This common setup ensures that any perceived performance gain is due to the architectural and optimization novelty of the proposed model and not variation in preprocessing or data processing. The comparison is methodologically fair and statistically reliable, as it aligns all the settings of the baseline and proposed frameworks so that the conclusions made based on the accuracy, F1 score, and inference speed tests are scientifically valid and reproducible.

Figure 9

Confusion matrix analysis.

[Figure omitted. See PDF]

Figure 10

ROC curve comparison.

[Figure omitted. See PDF]

Figure 11

Accuracy/loss trends across training epochs.

[Figure omitted. See PDF]

4.2. Performance Comparison Analysis Between the Proposed Method and Existing Techniques

The performance of the suggested framework was compared with current methods, like DMAIC [16], 3D-CNN [17], PCNN [19], and LADRC [20], in a variety of diagnostic metrics. Table 9 shows the results, and Figure 12 demonstrates them graphically.

The proposed model has a high accuracy of 99.31, which is much higher than that of DMAIC (94.15%), 3D-CNN (94.27%), PCNN (94.50%), and LADRC (94.96%). This is improved by the fact that the layer regions are segmented with the help of MaskLab-CRFNet (Mask R-CNN → DeepLabv3+ → CRF), which is used to guarantee proper localization of defect-prone areas and removes background noise, thereby enhancing fault discrimination.

In terms of the F1 score, the given framework achieved 97.93, which is higher than the results of DMAIC (92.87%), 3D-CNN (92.87%), PCNN (92.89%), and LADRC (93.51%). The high precision–sensitivity ratio is due to the MoShuResNet diagnostic architecture (MobileNetV3 + ShuffleNet + Residual U-Net), in which the lightweight parallel feature extraction is supported by fine-grained residual refinement to improve the consistency of defect detection under different printing conditions.

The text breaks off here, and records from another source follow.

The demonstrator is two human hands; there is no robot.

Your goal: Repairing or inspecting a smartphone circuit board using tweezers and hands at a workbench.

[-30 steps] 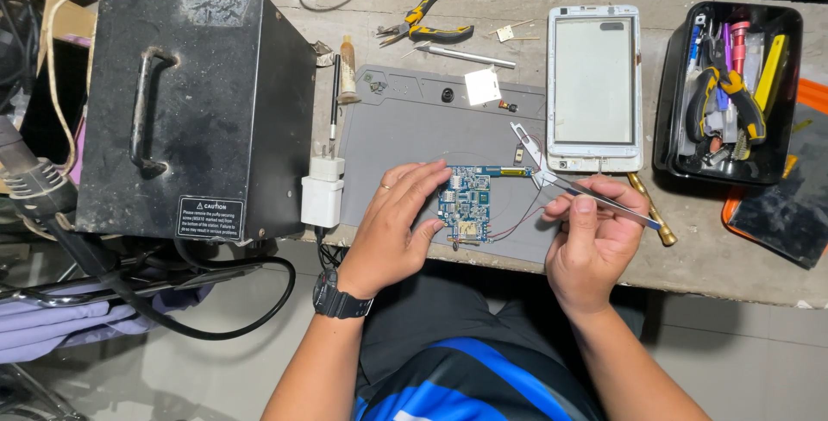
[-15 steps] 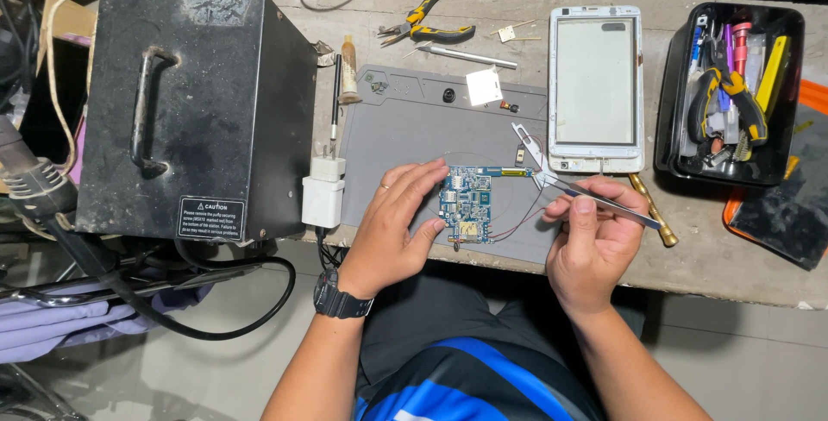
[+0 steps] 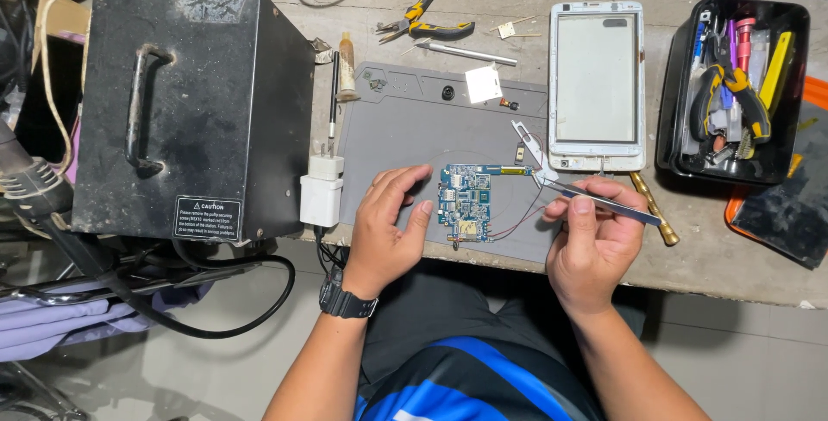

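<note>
Grey concrete makes up the workbench (image 3: 716, 257), scuffed and cluttered, with a grey silicone repair mat (image 3: 414, 128) laid across its middle. On that mat, right at the near edge, lies the small blue circuit board (image 3: 466, 204) with thin red and dark wires trailing off its right side.

The left hand (image 3: 388, 231) rests flat on the mat with its fingers loosely spread and unclenched, the fingertips (image 3: 423, 207) touching the board's left edge and steadying it rather than gripping it. The right hand (image 3: 591, 244) is pinched around slim silver metal tweezers (image 3: 595, 201), thumb and forefinger closed on the shaft; the tweezer tips sit just beyond the board's upper right corner, near a small gold-coloured flex strip.

Set against the views of a second and half a second ago, almost nothing has shifted — both hands keep the same posture and the board lies in the same spot. That stillness reads as fine, held work at the board's corner.

Beyond the right fingers lies a white-framed phone screen assembly (image 3: 597, 84), and further right a black plastic tool tray (image 3: 668, 128) full of cutters and picks. Left of the left fingers sit a white plug adapter (image 3: 321, 192) and a large black metal box with a handle (image 3: 190, 110). Yellow-handled pliers (image 3: 427, 15) lie at the far edge.
</note>
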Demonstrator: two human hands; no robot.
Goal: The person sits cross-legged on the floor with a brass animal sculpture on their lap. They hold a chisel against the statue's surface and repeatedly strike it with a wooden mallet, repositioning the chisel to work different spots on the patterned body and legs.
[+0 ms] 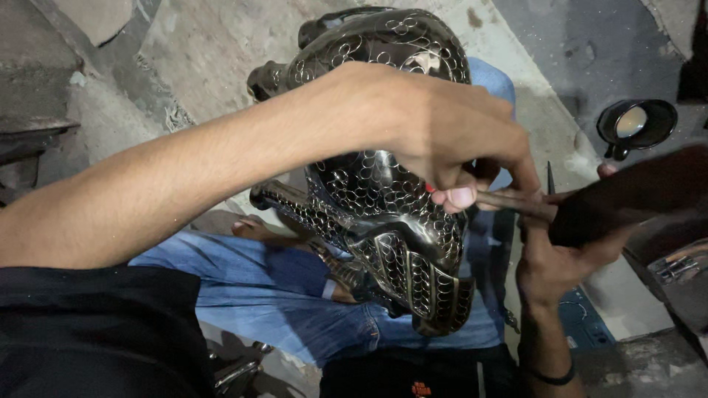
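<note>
A dark carved wooden figure [383, 214], covered in inlaid wire loops, rests on my lap over blue jeans [280, 295]. My left hand [457, 140] reaches across its top and pinches a thin metal punch [516, 203] lying roughly level, pointing right. My right hand [560, 258] is just right of the figure, gripping a dark wooden block-like mallet [634, 195] that meets the punch's end. A thin metal spike [550, 177] sticks up beside the mallet.
A small black round cup [636, 121] with a pale inside sits on the concrete floor at the right. A blue flat item [586, 320] lies by my right wrist. A bare foot [254, 228] shows left of the figure. Metal bits [682, 265] lie at far right.
</note>
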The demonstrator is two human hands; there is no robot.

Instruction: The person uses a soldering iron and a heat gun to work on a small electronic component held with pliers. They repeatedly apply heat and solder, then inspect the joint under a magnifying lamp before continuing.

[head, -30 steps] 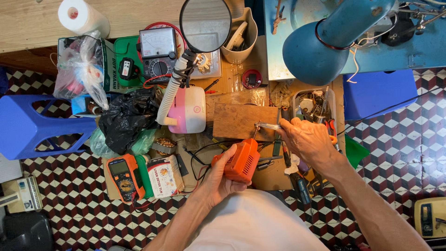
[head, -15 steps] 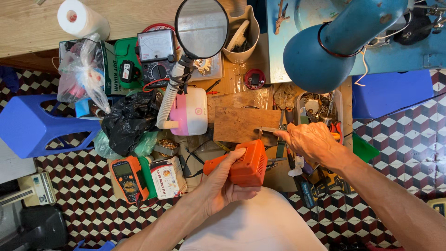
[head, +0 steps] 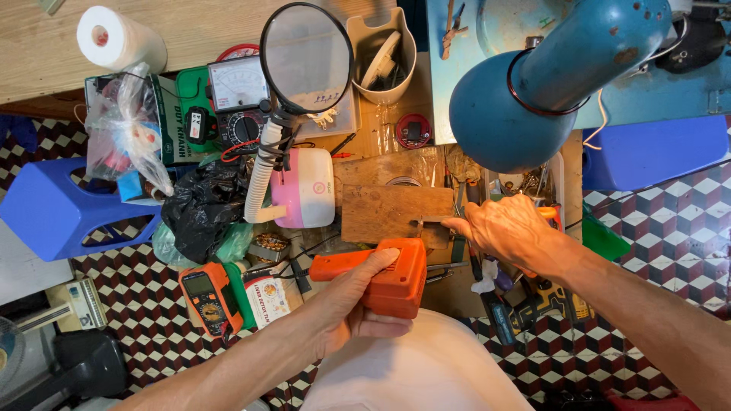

In the case of the false negative rate (FNR), the proposed method achieved a very low value of 0.95 as compared to DMAIC (4.19%), 3D-CNN (3.99%), PCNN (3.81%), and LADRC (3.20%). Such a decrease in the number of missed defects is mainly explained by the fact that BLC-MonitorNet (BDNN + ConvAE-LSTM + CAE) offers strong uncertainty estimation, time anomaly detection, and drift adaptation, which reduces the number of missed anomalies in real-time monitoring.

On the whole, the suggested approach is superior to the current methods in all metrics, which proves its strength and stability in fault detection in additive manufacturing.

4.3. K-Fold Comparison Analysis

In order to verify the strength and the generalizability of the suggested model, a five-fold cross-validation experiment was performed, and results were compared with those of current methods (DMAIC [16], 3D-CNN [17], PCNN [19], and LADRC [20]). Table 10 shows the results, and Figure 13 demonstrates them.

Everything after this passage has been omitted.